Post by Mister Tee »

A bunch of reactions:

1) I'd actually advocated for this a while back, having been under the impression this was a Sling Blade analogue (short first/expanded feature following). The situation you describe is way more grey area.

2) Harris answers the first question that occurred to me: had WGA ruled the same? Answer: no. Whiplash is original at WGA; if it turns up tomorrow, that's where it will be. Didn't we have the same situation with Syriana back in '05? – nominated one way at WGA and another at AMPAS?

3) Why did it take so long for someone to discover this? Given how many people spend 24 hours a day on every bit of Oscar minutia, you'd think it would have turned up sooner. (I'm remembering back in '02, when I looked at my wife's SAG Nominating ballot, and saw that Streep's Adaptation performance was listed, along with her The Hours work, under lead. I mentioned it here, and even emailed it to Sasha's site (she was then the only major Oscar blogger, and also not yet insane); it was the first anyone had heard of it.)

4) Is there a possibility some who want to vote for Whiplash as original won't think to look under adaptation, costing it votes that deny it a nomination? (Certainly supporters will claim that, if it's left out)

5) I'd lean against that – I think the movie's got too strong a base following, enough it probably was going to crack even the tough original slate.
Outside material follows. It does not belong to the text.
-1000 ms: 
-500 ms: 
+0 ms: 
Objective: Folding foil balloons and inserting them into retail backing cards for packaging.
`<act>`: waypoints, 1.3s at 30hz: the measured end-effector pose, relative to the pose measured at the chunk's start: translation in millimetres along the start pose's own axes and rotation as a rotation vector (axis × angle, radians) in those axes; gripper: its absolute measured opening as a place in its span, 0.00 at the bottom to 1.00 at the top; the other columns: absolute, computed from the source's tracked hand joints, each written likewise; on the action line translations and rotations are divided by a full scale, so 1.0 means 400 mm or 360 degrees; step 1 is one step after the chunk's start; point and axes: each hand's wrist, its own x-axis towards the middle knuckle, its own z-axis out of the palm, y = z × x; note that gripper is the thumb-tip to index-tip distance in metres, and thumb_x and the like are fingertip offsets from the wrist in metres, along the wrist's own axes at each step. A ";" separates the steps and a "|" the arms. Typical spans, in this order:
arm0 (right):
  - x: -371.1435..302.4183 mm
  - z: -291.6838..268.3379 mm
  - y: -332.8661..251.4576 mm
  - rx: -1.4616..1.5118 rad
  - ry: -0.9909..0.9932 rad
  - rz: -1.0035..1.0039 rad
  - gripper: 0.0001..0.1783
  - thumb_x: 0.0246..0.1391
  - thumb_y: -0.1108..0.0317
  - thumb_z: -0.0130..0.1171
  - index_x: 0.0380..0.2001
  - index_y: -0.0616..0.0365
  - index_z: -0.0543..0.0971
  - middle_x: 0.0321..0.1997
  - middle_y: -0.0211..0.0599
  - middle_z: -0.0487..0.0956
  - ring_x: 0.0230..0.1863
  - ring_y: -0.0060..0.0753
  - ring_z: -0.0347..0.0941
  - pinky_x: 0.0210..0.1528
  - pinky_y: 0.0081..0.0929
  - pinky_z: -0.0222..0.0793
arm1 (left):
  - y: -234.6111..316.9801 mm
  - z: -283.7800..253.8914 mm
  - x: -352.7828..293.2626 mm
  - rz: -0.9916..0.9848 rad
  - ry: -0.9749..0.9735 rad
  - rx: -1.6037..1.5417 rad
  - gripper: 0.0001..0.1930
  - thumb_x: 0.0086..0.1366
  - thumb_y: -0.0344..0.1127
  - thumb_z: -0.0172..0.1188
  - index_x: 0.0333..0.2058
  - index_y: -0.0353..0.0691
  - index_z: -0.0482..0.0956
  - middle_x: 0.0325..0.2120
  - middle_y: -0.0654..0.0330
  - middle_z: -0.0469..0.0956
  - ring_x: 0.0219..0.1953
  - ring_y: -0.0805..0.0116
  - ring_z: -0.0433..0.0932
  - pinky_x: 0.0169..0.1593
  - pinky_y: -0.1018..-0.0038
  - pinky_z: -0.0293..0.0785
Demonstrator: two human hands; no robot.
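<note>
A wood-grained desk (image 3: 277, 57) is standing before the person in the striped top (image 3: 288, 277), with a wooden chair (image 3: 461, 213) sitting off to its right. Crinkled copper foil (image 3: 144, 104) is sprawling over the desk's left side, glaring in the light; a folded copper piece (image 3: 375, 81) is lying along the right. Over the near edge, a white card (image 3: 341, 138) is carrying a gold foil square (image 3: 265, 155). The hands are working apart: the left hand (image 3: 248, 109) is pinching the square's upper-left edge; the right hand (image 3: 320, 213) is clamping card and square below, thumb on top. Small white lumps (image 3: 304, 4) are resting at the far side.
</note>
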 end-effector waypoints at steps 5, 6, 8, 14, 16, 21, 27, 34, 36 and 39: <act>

Getting onto adapted should be fairly easy. And it does offset the imbalance between the two categories (adapted and original). Previously, it seemed like we could have multiple wild cards under adapted, with only Imitation Game and Gone Girl sure things; maybe Theory of Everything likely. If you add Whiplash to that crew, there's only one spot for American Sniper, Inherent Vice, Still Alice, Wild and (personal instinct pick) Snowpiercer to fight over.

6) On the other hand, it means one more worthy candidate won't be boxed out under original. But there's still plenty of competition: the B-claque -- Boyhood, Birdman, Budapest – should be safe, but Nightcrawler, Foxcatcher, Selma, Mr. Turner and a Most Violent Year (the latter two previous writers' branch choices) are all fighting for those last scraps.

7) Might Whiplash threaten to WIN adapted? It may be I underestimate Imitation Game's strength, but I already thought Gone Girl had at least a bit of a chance to upset it (esp. if Gone Girl gets a best picture nod). Whiplash might be just the sort of beloved-by-many script that could triumph over a best picture candidate (with Sling Blade being the obvious precedent).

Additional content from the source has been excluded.